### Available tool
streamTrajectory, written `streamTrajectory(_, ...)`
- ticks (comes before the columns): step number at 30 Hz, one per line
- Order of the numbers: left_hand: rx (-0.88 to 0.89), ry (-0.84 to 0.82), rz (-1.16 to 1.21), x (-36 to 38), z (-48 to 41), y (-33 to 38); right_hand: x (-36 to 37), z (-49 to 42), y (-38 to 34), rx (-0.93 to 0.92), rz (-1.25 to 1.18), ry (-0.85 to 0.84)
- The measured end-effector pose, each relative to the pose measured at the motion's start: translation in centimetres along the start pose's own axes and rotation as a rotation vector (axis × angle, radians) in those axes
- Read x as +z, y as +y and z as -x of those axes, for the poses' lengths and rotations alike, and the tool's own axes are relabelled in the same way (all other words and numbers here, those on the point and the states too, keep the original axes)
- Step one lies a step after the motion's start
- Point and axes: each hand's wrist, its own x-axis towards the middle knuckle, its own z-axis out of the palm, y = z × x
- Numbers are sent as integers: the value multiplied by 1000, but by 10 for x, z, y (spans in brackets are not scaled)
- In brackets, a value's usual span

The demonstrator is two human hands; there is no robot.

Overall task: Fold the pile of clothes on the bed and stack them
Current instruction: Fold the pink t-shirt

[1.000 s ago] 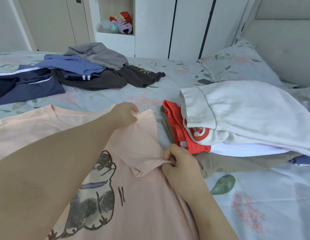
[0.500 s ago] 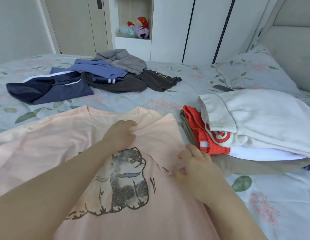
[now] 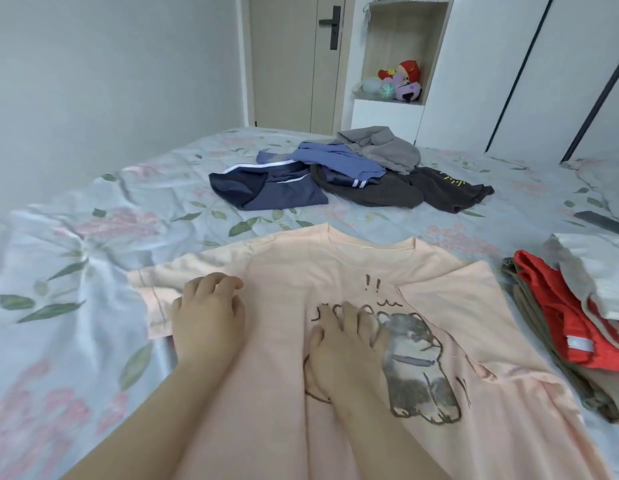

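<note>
Spread face-up across the floral pale-blue bed [image 3: 93, 220]: a peach-pink cotton T-shirt [image 3: 287, 268] with a grey cartoon animal print, collar pointing away, the sleeve on the person's right folded inward over the chest.

Laid flat on the print near the shirt's middle, the right hand [image 3: 346, 344] with fingers [image 3: 349, 317] straight and splayed, gripping nothing.

Resting on the shirt's left part, just beside the flat left sleeve, the left hand [image 3: 207, 317] with fingers [image 3: 214, 282] bent and tips down on the fabric. Impossible to tell whether any cloth is pinched beneath them.

Well beyond the collar, a loose heap of navy, blue, grey and dark brown clothes [image 3: 353, 178].

Just beside the shirt's right edge, a stack of folded garments [image 3: 560, 323] in olive and red, with white on top.
</note>
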Motion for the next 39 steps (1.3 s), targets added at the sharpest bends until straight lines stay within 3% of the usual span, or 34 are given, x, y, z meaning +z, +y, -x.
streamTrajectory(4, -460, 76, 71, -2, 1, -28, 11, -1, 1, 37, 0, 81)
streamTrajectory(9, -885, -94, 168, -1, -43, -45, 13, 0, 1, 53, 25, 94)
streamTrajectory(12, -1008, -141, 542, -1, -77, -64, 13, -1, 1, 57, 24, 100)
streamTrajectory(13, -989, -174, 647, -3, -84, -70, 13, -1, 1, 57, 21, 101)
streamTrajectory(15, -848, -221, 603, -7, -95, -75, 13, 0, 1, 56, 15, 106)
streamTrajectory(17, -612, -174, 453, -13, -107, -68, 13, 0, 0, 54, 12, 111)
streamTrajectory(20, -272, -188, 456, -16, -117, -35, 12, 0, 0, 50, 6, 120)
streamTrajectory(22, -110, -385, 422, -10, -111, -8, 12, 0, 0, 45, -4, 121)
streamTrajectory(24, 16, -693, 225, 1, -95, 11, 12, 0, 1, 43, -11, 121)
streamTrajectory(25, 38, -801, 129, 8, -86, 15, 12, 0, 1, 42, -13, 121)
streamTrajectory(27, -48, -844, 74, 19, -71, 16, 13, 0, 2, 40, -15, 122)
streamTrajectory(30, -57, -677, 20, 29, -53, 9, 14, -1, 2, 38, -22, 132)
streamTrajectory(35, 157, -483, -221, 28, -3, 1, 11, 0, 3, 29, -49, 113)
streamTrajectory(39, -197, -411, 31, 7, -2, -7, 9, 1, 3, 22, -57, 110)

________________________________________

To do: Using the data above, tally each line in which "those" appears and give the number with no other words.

Exercise response: 2